The task: Copy each line below that contains "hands".
** Material shown follows **
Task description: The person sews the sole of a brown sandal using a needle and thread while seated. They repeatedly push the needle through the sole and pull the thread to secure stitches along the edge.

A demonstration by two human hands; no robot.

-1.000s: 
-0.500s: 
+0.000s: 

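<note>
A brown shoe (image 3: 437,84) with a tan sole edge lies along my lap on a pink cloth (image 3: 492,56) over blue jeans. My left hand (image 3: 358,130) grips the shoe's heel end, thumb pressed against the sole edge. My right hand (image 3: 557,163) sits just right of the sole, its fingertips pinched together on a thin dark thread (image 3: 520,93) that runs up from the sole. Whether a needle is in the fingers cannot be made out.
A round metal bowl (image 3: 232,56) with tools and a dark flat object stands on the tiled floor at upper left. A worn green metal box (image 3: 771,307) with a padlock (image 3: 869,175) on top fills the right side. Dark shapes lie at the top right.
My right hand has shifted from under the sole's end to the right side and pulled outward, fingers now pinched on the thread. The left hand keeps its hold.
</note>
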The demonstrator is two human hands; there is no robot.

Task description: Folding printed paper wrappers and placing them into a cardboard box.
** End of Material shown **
Task solution:
A demonstration by two human hands; no robot.
The demonstrator is two human hands; there is no robot.

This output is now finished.